消費税増税と金利先高感という2つの要因に背中を押され、注文住宅市場が勢いづいている。注文住宅の最新トレンドを、戸建て住宅市場に詳しい不動産ジャーナリスト・目黒孝一氏に解説してもらった。
目黒孝一 めぐろ・こういち
1947年、北海道生まれ。不動産経済研究所で大手不動産・マンション各社、商社、住宅メーカーなどを中心に取材を重ねる。同社常務取締役を経て、08年よりフリーで執筆活動を続ける。
ハウスメーカーの家と
ローコスト住宅の価格差は?
いわゆるハウスメーカーの中には、テレビCMなどでおなじみの大手ハウスメーカーと、主にローコスト住宅を手がける会社の別がある。
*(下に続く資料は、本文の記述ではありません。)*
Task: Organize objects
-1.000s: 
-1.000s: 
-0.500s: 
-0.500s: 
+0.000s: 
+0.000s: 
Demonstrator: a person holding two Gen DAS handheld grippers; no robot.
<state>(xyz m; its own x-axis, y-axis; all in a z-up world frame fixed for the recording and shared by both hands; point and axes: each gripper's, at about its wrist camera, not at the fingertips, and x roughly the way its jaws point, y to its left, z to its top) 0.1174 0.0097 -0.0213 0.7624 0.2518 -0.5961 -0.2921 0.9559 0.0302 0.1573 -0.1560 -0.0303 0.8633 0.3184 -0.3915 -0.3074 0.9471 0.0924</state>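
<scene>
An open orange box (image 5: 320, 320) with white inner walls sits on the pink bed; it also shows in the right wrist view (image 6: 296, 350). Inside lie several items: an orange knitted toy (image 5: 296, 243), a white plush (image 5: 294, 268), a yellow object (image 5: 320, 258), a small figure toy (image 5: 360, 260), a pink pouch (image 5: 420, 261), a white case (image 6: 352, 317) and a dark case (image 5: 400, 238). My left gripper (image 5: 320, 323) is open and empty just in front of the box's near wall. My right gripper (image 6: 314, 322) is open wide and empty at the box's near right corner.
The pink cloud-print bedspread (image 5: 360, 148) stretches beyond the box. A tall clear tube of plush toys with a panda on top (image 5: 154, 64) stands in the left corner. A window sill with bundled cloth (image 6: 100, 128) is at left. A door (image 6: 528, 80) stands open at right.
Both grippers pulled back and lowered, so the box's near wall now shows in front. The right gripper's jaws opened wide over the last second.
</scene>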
ローコスト住宅とは、一般に坪単価30万~40万円台、広さ30坪程度(約100平方メートル)を、1000万円台で建てられる住宅商品群をいう。これに対しハウスメーカーの家は、坪単価が70万~80万円台になる。
「どうしてローコストはそんなに安くできるのか」というと、さまざまなコストダウンの取り組みがある。第一に凹凸のない、ストンとした箱形の家になりがちだ。壁面が増えると建材も人件費も増すから、できるだけシンプルなつくりにする。自社のプレカット工場を持ったり、共同仕入れによるコストカットもある。設備は最新のもの、ただし普及型の廉価版が採用されるのはやむを得ない。
最近は街場の工務店でも、設計者が施主の相談に乗りながら、うまく法規制をクリアして狭小地にローコストの3階建てを建てるケースが多い。若い人好みのデザイン性を持たせるから、狭い家だが中に入ったらビックリ、という個性的なつくりのものもある。
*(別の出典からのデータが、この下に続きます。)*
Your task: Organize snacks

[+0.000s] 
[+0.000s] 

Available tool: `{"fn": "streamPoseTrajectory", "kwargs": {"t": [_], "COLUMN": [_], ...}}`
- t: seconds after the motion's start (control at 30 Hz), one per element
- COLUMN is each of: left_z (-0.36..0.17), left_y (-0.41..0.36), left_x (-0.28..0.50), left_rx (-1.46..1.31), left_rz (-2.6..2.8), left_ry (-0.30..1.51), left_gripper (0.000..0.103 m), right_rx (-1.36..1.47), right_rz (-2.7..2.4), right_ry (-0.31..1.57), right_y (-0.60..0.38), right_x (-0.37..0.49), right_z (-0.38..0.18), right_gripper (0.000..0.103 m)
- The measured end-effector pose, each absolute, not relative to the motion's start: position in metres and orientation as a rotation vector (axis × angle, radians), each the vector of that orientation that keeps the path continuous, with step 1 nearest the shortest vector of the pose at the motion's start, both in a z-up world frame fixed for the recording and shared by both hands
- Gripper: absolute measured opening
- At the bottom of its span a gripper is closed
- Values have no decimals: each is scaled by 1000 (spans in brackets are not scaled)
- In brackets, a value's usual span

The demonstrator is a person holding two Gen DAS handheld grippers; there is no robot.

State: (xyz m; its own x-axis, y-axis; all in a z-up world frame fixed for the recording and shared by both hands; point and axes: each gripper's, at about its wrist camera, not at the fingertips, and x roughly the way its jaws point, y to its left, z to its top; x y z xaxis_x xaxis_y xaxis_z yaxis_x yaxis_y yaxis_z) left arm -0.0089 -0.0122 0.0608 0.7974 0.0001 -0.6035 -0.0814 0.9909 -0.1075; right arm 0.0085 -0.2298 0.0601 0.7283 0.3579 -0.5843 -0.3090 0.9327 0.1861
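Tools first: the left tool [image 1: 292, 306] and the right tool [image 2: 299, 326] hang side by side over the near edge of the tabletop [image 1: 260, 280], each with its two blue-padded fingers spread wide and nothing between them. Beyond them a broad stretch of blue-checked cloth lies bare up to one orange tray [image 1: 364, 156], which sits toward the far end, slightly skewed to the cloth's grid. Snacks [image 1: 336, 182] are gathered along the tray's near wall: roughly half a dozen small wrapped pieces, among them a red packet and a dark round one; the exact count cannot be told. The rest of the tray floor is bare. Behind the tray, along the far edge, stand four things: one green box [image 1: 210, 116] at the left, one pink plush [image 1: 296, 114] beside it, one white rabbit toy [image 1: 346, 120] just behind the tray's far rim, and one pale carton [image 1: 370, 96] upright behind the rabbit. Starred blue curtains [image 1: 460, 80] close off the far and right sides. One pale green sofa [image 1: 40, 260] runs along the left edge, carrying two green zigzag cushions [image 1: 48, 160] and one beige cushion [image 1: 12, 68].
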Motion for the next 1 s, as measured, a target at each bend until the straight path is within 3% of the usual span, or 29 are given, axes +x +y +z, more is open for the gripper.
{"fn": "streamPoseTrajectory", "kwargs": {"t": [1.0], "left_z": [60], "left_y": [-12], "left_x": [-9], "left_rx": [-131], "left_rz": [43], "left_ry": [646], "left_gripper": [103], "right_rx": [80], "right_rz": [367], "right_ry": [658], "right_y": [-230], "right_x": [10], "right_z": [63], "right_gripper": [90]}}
ただ、低予算で建てたい人が、ローコストの坪単価だけに目を奪われると後で困る。建てる際は本体価格と別に諸費用が400万~500万円はかかるからだ。また、戸建ては特に地盤が重要だ。地盤調査費と、場合によっては地盤改良の費用もかかってくる。
ローコストのメーカーを選ぶ際の注意点は、住宅性能表示を確認、メンテナンスのしやすさも事前によくチェックする。なぜ安く提供できるかについても、納得のいくまで確かめたい。きちんとメンテナンスができないローコスト住宅は、劣化と陳腐化のスピードが速いと考えておいたほうがいい。